The insurance world is being called to action to find a new way of building insurance policies that meet the coverage realities of the modern world. What is driving such an urgent need for transformation?
The alarming uptick of natural disasters in recent years is one example. According to data captured between 1900 and 2019 by the Institute for Economics and Peace, it was revealed that there was an increase from 39 incidents in 1960 to 396 in 2019—a 915% increase.
In response to this phenomenon, McKinsey released their very first insurance report, drawing on data from all over the world, entitled: Creating value, finding focus: Global Insurance Report 2022.
The report outlined nine imperative levers that leadership teams within the insurance sector can use to modernize their policies. Some considerations include making environmental, social, and governance (ESG) a core feature of business models, regaining relevance through product innovation that improves coverage of new risks, and enhancing the personal nature of the customer’s engagement and experience.
One way that the insurance industry can begin to check these boxes is to incorporate “parametric insurance” at scale. Let’s take a look at how this type of insurance will modernize the industry and help shift the antiquated paradigm for providers and policyholders into a more confidently insured future.

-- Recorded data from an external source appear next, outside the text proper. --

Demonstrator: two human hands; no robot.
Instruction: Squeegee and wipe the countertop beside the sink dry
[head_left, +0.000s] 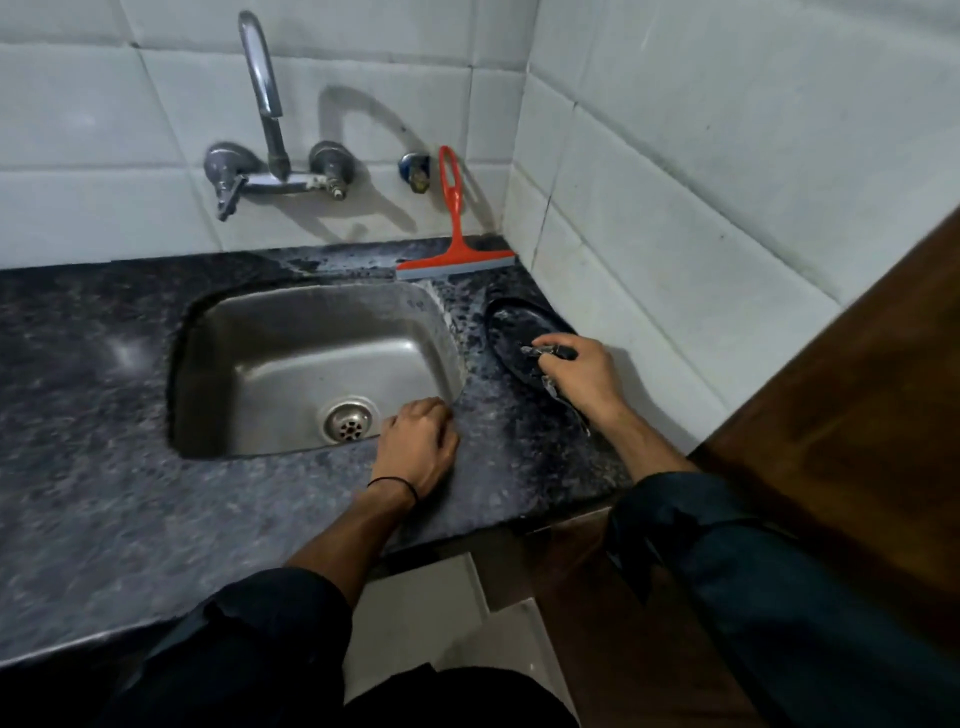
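Note:
A red squeegee (453, 244) with a grey blade stands on the back of the counter, its handle leaning against the tiled wall. The dark speckled countertop (509, 415) right of the steel sink (311, 358) looks wet. My right hand (579, 371) is closed on a dark, glossy oval thing (511, 325) lying flat on that strip; I cannot tell whether it is a wet cloth or a flat pan. My left hand (418, 447) rests on the counter at the sink's front right corner, fingers curled, with nothing visible in it.
A wall-mounted tap (270, 130) with two valves arches over the sink, and a small blue valve (415, 169) sits beside the squeegee handle. White tiled walls meet in a corner at the right. A brown wooden panel (857, 415) borders the counter's right end.

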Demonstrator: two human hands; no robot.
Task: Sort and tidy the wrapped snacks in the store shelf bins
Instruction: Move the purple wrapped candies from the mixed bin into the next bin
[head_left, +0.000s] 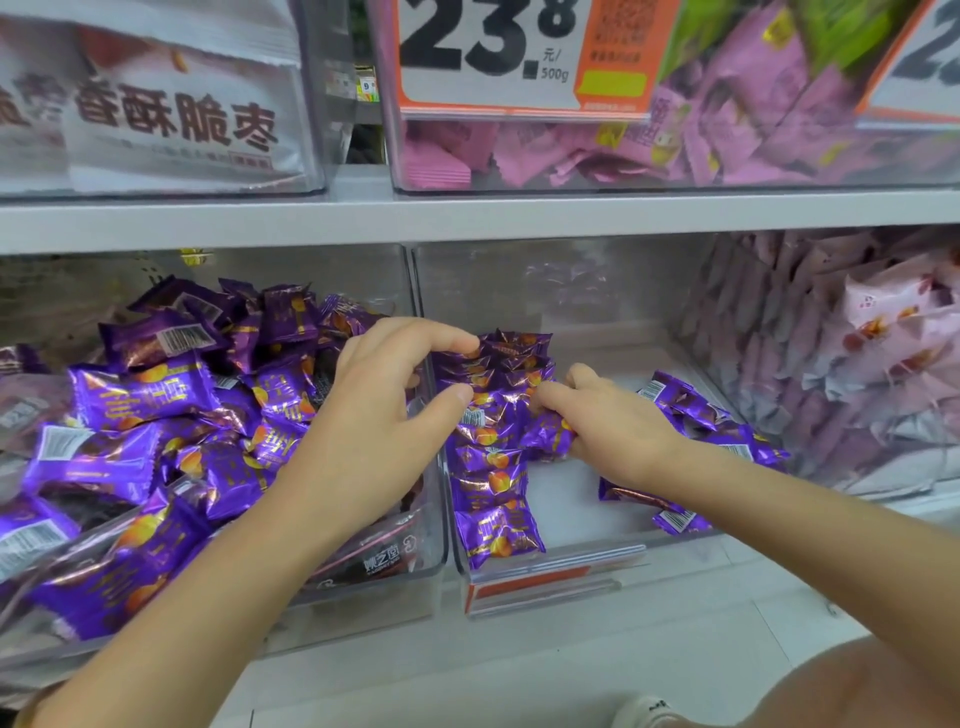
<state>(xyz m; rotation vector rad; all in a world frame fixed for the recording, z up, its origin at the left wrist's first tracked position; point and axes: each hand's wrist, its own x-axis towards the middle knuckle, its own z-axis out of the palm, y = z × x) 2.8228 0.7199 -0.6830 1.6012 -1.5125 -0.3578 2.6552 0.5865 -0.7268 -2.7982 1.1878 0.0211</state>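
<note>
The left hand (384, 384) pinches the top of a row (493, 467) of purple snacks in the middle bin (571, 504). The right hand (613, 421) grips one snack (548, 434) beside it.

Shiny purple foil snack packets (156, 410), with gold lettering and an orange fruit picture, lie heaped at all angles in the clear plastic left bin (434, 545), up to its front edge. Some show white barcode backs. In the clear plastic middle bin (561, 564) a neat row (491, 499) of the same packets runs along the left wall, overlapping, face up. The left hand (384, 400) pinches its far end. One crumpled packet (545, 436), gripped by the right hand (613, 426), sits just beside the row. A loose cluster (696, 415) lies along the right wall.
</note>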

According to a report from the UN, the number of disaster events is projected to reach 560 a year—or 1.5 each day, statistically speaking—by 2030. As it stands currently for insurance, most people don’t have natural disaster coverage and for those who do, it never quite works like it should under the current mold of coverage.
Parametric insurance is a type of insurance contract that covers policyholders in the occurrence of a specific event. The difference lies in the way payments are calculated – by paying a set amount based on the magnitude of the event – as opposed to the magnitude of the losses as seen in a traditional policy. The idea is to break down insurance policies so that they are then segmented into a series of parameters that are more quantifiable for the specific situation that is being insured. If that parameter is met, then payment is to be executed instantly.

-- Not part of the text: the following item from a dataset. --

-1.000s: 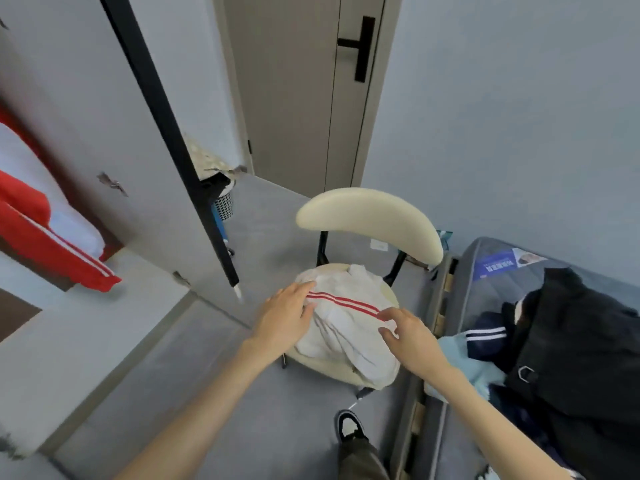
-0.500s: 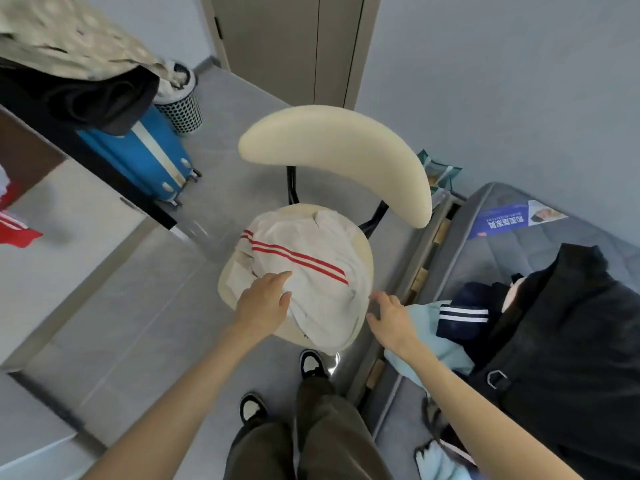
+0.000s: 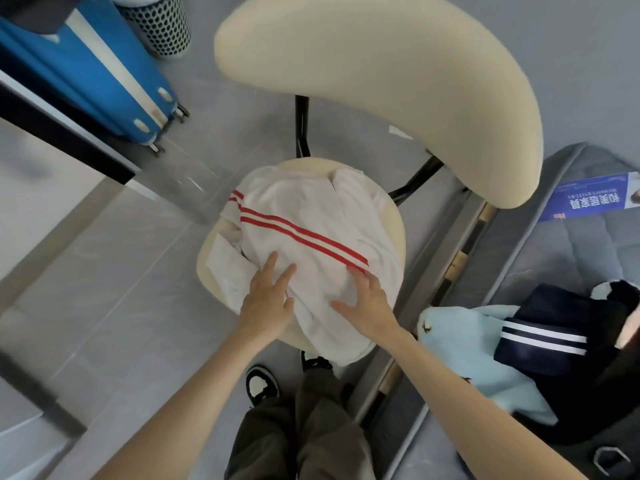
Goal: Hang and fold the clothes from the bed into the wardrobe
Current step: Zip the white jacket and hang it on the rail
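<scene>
Pale grey tiled floor [image 3: 114, 306], under soft even light. Cream chair [image 3: 381, 81] in the middle, curved backrest on black struts [image 3: 302, 126] above a round seat. Blue suitcase [image 3: 86, 74] at upper left, just beside a perforated bin [image 3: 159, 26]. Blue-grey wall [image 3: 588, 46] at upper right. Grey quilted mattress [image 3: 571, 251] just right of the chair, on a slatted frame [image 3: 460, 258], printed blue label [image 3: 588, 197] on top.

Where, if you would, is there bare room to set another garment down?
Free: mattress between blue label and dark clothes; floor left of the chair. Crowded: the seat, under the white shirt, left hand and right hand.
</scene>
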`<action>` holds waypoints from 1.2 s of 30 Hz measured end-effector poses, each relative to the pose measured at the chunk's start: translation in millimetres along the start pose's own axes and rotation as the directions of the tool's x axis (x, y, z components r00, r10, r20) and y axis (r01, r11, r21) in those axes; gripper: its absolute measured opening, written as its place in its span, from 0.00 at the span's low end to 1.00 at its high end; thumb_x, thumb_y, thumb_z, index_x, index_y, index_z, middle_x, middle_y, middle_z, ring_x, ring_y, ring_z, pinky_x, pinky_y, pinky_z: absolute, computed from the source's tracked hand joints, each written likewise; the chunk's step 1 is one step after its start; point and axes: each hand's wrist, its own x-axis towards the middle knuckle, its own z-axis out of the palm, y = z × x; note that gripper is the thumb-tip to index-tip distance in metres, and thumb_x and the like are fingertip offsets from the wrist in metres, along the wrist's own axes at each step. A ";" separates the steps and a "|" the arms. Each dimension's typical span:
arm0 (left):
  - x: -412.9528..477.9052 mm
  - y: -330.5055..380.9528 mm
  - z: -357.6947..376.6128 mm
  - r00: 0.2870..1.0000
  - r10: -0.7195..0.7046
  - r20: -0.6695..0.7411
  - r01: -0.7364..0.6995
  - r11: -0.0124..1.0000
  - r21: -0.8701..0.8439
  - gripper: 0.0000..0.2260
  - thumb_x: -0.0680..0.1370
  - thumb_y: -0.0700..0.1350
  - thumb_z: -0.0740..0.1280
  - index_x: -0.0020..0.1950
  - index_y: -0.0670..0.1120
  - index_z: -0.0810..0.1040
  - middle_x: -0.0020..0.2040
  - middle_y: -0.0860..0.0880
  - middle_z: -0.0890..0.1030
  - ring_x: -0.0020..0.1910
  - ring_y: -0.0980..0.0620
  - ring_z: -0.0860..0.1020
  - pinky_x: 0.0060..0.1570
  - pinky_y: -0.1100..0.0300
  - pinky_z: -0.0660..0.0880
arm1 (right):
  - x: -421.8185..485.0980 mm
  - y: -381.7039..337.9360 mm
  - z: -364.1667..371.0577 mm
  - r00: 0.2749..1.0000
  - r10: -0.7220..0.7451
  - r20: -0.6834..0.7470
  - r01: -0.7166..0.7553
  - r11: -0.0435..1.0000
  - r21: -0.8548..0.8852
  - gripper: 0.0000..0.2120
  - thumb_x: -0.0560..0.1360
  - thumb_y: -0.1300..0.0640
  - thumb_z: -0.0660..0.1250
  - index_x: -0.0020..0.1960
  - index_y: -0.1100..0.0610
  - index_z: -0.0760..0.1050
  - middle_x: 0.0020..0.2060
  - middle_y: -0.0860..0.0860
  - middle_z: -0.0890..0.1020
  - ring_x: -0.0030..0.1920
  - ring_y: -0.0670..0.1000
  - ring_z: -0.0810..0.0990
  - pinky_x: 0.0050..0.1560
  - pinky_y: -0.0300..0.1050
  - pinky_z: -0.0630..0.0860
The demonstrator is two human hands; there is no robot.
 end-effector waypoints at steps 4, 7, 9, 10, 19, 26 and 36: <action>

By making the payment for policyholders based on what’s agreed on in the insurance contract, just like in life insurance, new capacities for coverage are opened.
These types of products are common in the banking and government spectrum but are not yet common for personal policies. The biggest challenge that the industry has faced in implementing parametric insurance at scale comes down to functional capabilities – as the products become more sophisticated, they also become more computationally difficult to manage.
As the insurance industry looks to modernize, it should start building insurance policies that are end-to-end, rather than continuing with rigid risk coverage as seen in traditional policies. Helping to create insurance that covers an “ecosystem” of risks could unlock $60 trillion in revenue for companies by 2030, according to the 2022 McKinsey insurance report.
One company has made solving the implementation challenges related to parametric insurance its mission.
Enter Raincoat, a modern-day insurance company helping to democratize access to financial resilience in the face of natural disasters. By bringing together a passionate team of engineers, scientists, UX designers, and insurance experts, they are forming the next generation of parametric insurance policies.
Raincoat works with insurers to identify the climate-related problems that are faced by clients. The company then leverages this information to build a fully packaged, end-to-end climate-related insurance product or protection scheme for governments who then deliver this package through their automated infrastructure, allowing the product to operate within existing products and channels.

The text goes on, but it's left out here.